Also, note that the WHO are effectively muzzled by the IAEA following an agreement in 1959 whereby the WHO cannot publish anything regarding radiation or nuclear technology without the approval of the IAEA. So, even the nuclear industry’s marketing department admits there may be up to 9000 excess deaths due to Chernobyl. And this says nothing about the tens of thousands of excess cancers, the miscarriages, birth defects, people displaced from their homes, all the lives wrecked by each of these things and the crippling economic costs – all of which continue today.

Monbiot’s claim of 43 47 excess deaths due to Chernobyl is not simply wrong. It is an obscene lie. He must know about the wide-ranging credible estimates that put total fatalities in the thousands or tens of thousands. He must know that the IAEA is the marketing department for the nuclear industry – the same industry that he describes as “liars” and “scumbags“. And yet, for the purpose of assessing the impact of Chernobyl, a cherry-picked number from the nuclear industry that not even the nuclear industry quotes is the gospel truth for General ‘Buck’ Turgidson George Monbiot.

Radiation dangerous? Bananas!

Now George moves on to the thorny problem of radiation toxicity. He ‘cites’ a nifty graphic from a well-known web-based comic: XKCD, Radiation Dose Chart. It offers a guide to radiation based on relative doses, starting with ‘sleeping next to someone’ and ‘eating one banana’. Monbiot found this quite convincing. Perhaps because he chose to in preference for doing the least amount of research on the subject?

Radiation comes in different forms and can be delivered by different mechanisms. The key fact not shown in Monbiot’s preferred comic is that external emitters of radiation (e.g. getting an x-ray at the dentist) are not the same as internal emitters (e.g. drinking milk contaminated by caesium). Once radioactive products have entered the body (via water, food or from the air) they are emitting radiation directly into cells and their deleterious effect is multiplied massively. So background radiation is not at all the same as having radioactive plutonium in your lungs or radioactive caesium in your bones or radioactive iodine in your thyroid.

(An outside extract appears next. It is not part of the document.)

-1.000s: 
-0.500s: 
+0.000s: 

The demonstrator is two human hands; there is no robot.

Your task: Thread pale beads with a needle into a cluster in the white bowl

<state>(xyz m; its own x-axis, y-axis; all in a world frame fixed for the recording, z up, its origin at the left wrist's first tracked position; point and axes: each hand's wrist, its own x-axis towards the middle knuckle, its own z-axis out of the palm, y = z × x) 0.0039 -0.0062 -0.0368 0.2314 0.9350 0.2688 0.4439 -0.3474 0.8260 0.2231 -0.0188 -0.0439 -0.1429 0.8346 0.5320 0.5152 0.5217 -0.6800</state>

Bananas? Bananas contain potassium. Your body contains potassium. When you eat a banana, your body ejects the same amount of potassium that you just consumed, thereby making bananas radiation-neutral. Also, as you would expect, the radiation delivered by bananas is very different to that delivered by fissile materials that come out of a nuclear reactor that is in meltdown. For some reason, this has not occurred to George Monbiot.

Note the warning at the foot of the XKCD graphic – which Monbiot clearly did not: “If you’re basing radiation safety procedures on an internet image and things go wrong, you have no one to blame but yourself.” Indeed.

The False Dichotomy: Nuclear or Coal

The key argument that Monbiot appears to be pushing (as best one can discern from the multiple, frantic articles published over the last few weeks) to defend his nuclear crusade is that our energy choice is “nuclear or coal” and therefore “nuclear or unmitigated climate change“. This is a false dichotomy.

The choice for our energy future – and therefore climate change mitigation – is nuclear energy or renewable energy.

Remember that Monbiot circa 2005 said, “Expanding nuclear power would both reduce and retard the desired decrease in CO2 emissions.” This was confirmed by the UK government’s Sustainable Development Commission: “doubling nuclear capacity would make only a small impact on reducing carbon emissions by 2035” and “the risks of nuclear energy outweighed its advantages.” That advisory panel has since been closed by the pro-nuclear Tory government – which is one way to get rid of inconvenient facts when you have an ideology to push ahead with.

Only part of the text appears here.